L’agencement intérieur des maisons Tharu reflète les besoins quotidiens et les pratiques culturelles de la communauté. Les espaces sont divisés en plusieurs pièces, chacune ayant une fonction spécifique :

  • Priyani : l’entrée principale de la maison.
  • Dehari : la pièce réservée aux invités.
  • Bahari : la cuisine, souvent située à l’arrière de la maison pour (pratique et ventilé).
  • Kontis : les chambres à coucher, conçues pour offrir intimité et confort.

Cette organisation spatiale favorise une cohabitation harmonieuse et répond aux besoins sociaux et culturels des familles Tharu. Les espaces sont pensés pour accueillir plusieurs générations sous un même toit, sans cloisonner les liens familiaux. Les pièces sont souvent modulables, permettant de s’adapter.

maison Tharu rurale

Le Mokha : un art mural porté par les femmes Tharu

Dans certaines régions de l’est du Népal, notamment les districts de Morang, Sunsari, Saptari, Siraha et Udayapur, les maisons Tharu se distinguent par un décor mural unique appelé mokha (ou payar selon les zones). Cet art populaire, propre à cette communauté, repose sur un savoir-faire exclusivement féminin. Les femmes façonnent à la main des motifs floraux et animaliers, comme des paons, des perroquets, des éléphants ou des chevaux, directement sur les murs en terre crue. Ces décors sont concentrés autour des ouvertures : fenêtres et portes deviennent des cadres vivants, ornés de formes colorées.

La base des murs, constituée d’un treillis de bambou recouvert de terre, est préparée avec un mélange d’argile issue d’étangs, de bouse de vache, de paille hachée et de son de riz. Les femmes appliquent plusieurs couches, parfois enrichies de fibres de jute, pour créer du relief. Une fois le motif sec, une fine couche d’argile blanche est posée avant l’application des teintes naturelles. Pour prolonger l’éclat des couleurs, elles ajoutent parfois du lait à la peinture, ce qui évite les craquelures et prolonge la tenue.

Ces décors sont réalisés à des moments particuliers de la vie domestique : pendant les mariages, les fêtes religieuses ou les grandes célébrations familiales. Le mokha n’est donc pas systématique dans toutes les maisons Tharu, mais c’est un marqueur fort d’identité dans les régions où cette tradition perdure. Il témoigne d’un lien fort entre habitat, cycle des saisons et expression artistique communautaire.

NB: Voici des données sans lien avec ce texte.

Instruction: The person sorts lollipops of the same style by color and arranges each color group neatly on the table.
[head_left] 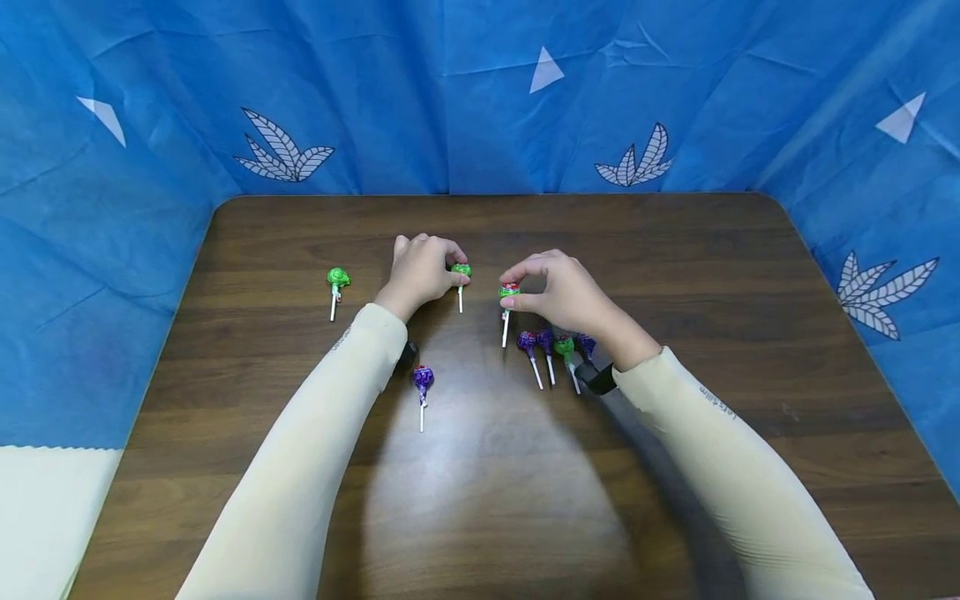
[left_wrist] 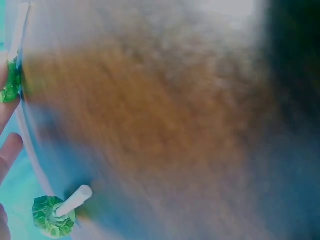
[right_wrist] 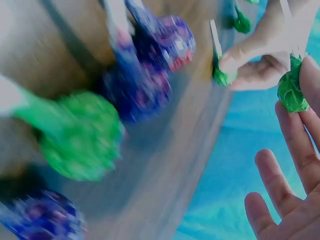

Une architecture en mutation

Avec l’évolution des modes de vie et l’influence croissante de l’urbanisation, les maisons Tharu sont de plus en plus remplacées par des constructions modernes en béton et en tôle. Cette transition entraîne une perte progressive des savoir-faire traditionnels et de l’identité architecturale de la communauté.

Cependant, des initiatives locales et internationales visent à préserver cette architecture vernaculaire en sensibilisant les communautés à l’importance de leur patrimoine bâti et en encourageant l’utilisation de techniques de construction traditionnelles adaptées aux besoins contemporains.

Les maisons traditionnelles Tharu sont le reflet d’une adaptation entre l’homme et son environnement. Elles témoignent d’un savoir-faire ancestral, alliant fonctionnalité, esthétique et respect des ressources locales. Face aux défis actuels, il est crucial de reconnaître la valeur de cette architecture vernaculaire et de soutenir les efforts visant à la préserver et à l’adapter aux besoins contemporains.